Имитация, вот что она такое в его глазах. Возьмите чудовище, раздробите его на части и вновь составьте в нечто, похожее на человека. Сложенное неряшливо из хитиновых пластин лицо, так что видны трещины и нестыковки. Волосы из жестких хитиновых выростов, больше похожих на оплетку проводов. Крошечный рот, скрывающий внутри жвала из острейших пластин-лезвий. Кошмарная помесь насекомого и человека. Злобная карикатура. Мерзкая фантазия одного из художников из лагеря капитализма, где ценятся подобные пасквили на сущность человека.
– Зоя? – В голосе Биленкина прозвучала нотка узнавания. Ну, хоть что-то. Тонкая ниточка. Очень тонкая ниточка. – Это ты, Зоя?
– Я! В это невозможно поверить, но это я, Игорь Рассоховатович!
– Значит, твое тело… ты… – он силился произнести это слово, но все же не осмелился. – Варшавянский не успел?
– Думаю, что нет… я его не видела… там… перед… – Зоя тоже не произнесла этого слова.
Биленкин бессильно опустил резак, плечи его обвисли, он словно бы оплыл, как догорающая свеча:
– Это моя вина… нужно было довезти его до места, а не отправляться в погоню.
– Он бы мне не помог. – Зоя потянулась погладить Биленкина по плечу, но он отскочил назад, вскинул резак. – Прости, я забываю, как теперь выгляжу.
– Но… как же теперь? Что делать?
– Тебе нужно возвращаться, Игорь Рассоховатович. А мне… мне оставаться здесь и надеяться, что некрополе поглотит меня не так скоро, как ему этого хотелось бы.
Биленкин покачал головой.
– Так надо, – сказала Зоя. – Где наша не пропадала? Уходи, Игорь Рассоховатович, уходи.
Биленкин попятился и пятился до тех пор, пока не уперся спиной в транспортный диск. Не отрывая взгляда от Зои, он вцепился в поручень и залез в гондолу, путаясь в полах дохи и не выпуская резак.
А Зоя… Зоя еле сдерживалась, чтобы не кинуться на него.
И при этом где-то глубоко в душе мучительно рвались нити, связующие ее с Биленкиным, с экипажем, с кораблем, а возможно – и со всем человечеством. Трынь-трынь-трынь. Одна за одной, одна за одной. Зое хотелось ослабить напряжение, которое не могли выдержать эти тончайшие нити, но она полностью находилась во власти черного водоворота, который увлекал все глубже и глубже, как увлекает за собой пловца сильное течение, и как бы тот ни старался выплыть на поверхность, глотнуть воздуха, он не мог преодолеть этой, казалось бы, мягкой, текучей силы.
Не дай ему уйти! Сожри его! Раздери в клочья! Разве ты не чувствуешь?!
Словно подчиняясь этим воплям, что издавало безмозглое тело Царицы, пустая оболочка, вместившая Зою и желавшая окончательно овладеть ею, клеврет делал мелкие шажки вслед за Биленкиным, а тот все еще возился со сбруей, подлаживая ее под себя.

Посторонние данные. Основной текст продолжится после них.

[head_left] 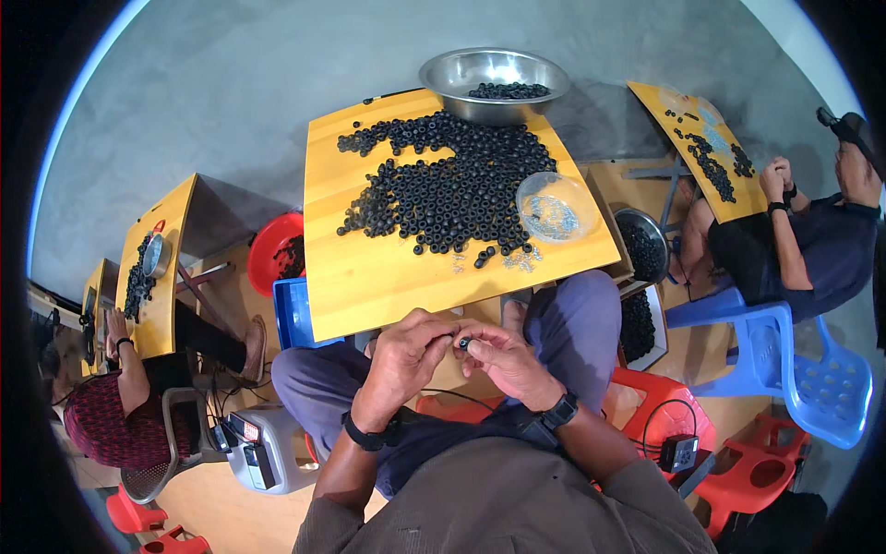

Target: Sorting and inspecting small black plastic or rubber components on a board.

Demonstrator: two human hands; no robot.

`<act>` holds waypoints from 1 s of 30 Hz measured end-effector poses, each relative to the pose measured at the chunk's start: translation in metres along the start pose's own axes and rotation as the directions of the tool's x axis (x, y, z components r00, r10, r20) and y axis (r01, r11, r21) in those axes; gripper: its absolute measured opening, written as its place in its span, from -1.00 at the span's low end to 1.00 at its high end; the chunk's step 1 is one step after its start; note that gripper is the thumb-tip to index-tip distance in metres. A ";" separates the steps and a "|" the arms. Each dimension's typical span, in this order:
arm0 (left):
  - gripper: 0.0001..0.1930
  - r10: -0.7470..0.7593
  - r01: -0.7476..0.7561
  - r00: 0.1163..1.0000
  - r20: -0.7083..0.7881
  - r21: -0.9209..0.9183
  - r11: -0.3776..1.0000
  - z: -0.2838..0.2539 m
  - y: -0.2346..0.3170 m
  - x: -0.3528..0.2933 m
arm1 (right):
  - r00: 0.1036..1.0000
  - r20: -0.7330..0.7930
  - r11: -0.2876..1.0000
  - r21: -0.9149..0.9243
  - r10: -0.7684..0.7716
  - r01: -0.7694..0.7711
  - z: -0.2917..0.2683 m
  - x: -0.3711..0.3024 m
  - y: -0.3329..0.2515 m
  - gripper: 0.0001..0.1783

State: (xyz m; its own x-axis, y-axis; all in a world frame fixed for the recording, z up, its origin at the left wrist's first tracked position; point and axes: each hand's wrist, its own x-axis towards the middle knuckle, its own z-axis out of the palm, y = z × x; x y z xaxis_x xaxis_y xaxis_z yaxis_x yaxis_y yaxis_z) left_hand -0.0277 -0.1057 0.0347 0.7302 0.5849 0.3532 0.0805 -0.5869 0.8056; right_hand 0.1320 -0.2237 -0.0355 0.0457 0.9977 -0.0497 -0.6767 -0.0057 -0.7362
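Over my lap, just off the near edge of the yellow table [388,300], my two hands meet. My right hand [508,362] is closed in a pinch on a small round black part [464,343] with a hole in its middle. The fingers of my left hand [406,358] are pressed together right beside it; whatever they pinch is too small and hidden to name. A wide spread of similar black ring-like parts [452,198] covers much of the tabletop. Near its right side stands a clear plastic bowl [554,180] holding tiny shiny pieces, with more tiny pieces [523,259] loose beside it.
A steel basin [452,92] with black parts sits at the table's far edge. Red basin [263,254] and blue bin [293,314] stand left; a steel bowl [657,268] and white box [660,332] stand right. People work at side tables [161,319], [738,208].
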 end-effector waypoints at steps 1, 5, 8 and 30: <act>-0.82 0.001 -0.001 1.000 0.019 -0.012 1.000 0.001 0.000 -0.002 | 1.000 0.004 1.000 -0.001 0.002 -0.002 -0.002 -0.003 0.004 -0.76; -0.79 0.036 -0.043 0.992 0.121 0.061 0.997 -0.003 -0.002 -0.006 | 0.999 -0.001 0.997 0.057 0.043 -0.043 -0.005 -0.010 0.010 -0.77; -0.79 0.041 -0.054 0.983 0.181 0.067 0.996 -0.007 0.001 -0.006 | 0.998 0.007 0.994 0.090 0.058 -0.059 -0.007 -0.012 0.012 -0.77; -0.86 -0.161 0.131 0.985 -0.055 -0.352 0.927 0.020 0.006 -0.030 | 0.991 0.083 0.989 0.095 0.103 -0.111 -0.007 -0.017 -0.001 -0.71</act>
State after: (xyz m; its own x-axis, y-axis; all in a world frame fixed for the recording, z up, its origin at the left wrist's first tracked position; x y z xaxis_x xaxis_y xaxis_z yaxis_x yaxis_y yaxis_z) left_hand -0.0354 -0.1378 0.0195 0.6690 0.7017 0.2450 -0.0682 -0.2704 0.9603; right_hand 0.1375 -0.2408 -0.0386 -0.0858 0.9939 -0.0688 -0.7445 -0.1099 -0.6585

«Ну, что же ты?! – Зое хотелось кричать на Игоря Рассоховатовича. – Разве ты не понимаешь?! Разве ты не видишь?! Быстрее! Быстрее! У тебя нет времени, а у меня – сил! Я чересчур слаба, чтобы противостоять некрополю!»
Но вот Биленкин повис на ремнях нелепой и смешной марионеткой. Зоя поймала его взгляд – прощальный во всех смыслах, и проклятый транспортный диск наконец-то сорвался с места, а она, урча и воя, одним прыжком оказалась там, где он только что стоял, клацая челюстями и брызгая едкой кислотой слюны.
Славный, славный Биленкин, брат-пилот, друг, ты все же успел. Ввел в искушение, но успел избежать того, что Зоя, доведись ей это все же сделать, никогда не простила бы себе.
Тессеракт сиял. Он возвышался перед Зоей и клевретом, значительно увеличившись в размерах, так похожий на символ церковников-мракобесов, на котором, по их сказкам, распяли живого бога. Свет притягивал, звал. Не понимая, что нужно делать, как ответить на исходящий от тессеракта призыв, Зоя сделала к нему шаг, другой, ей наперерез внезапно бросился клеврет, будто почувствовав грозящую ей опасность, вытянул лапы, чтобы схватить, удержать ее, но не успел.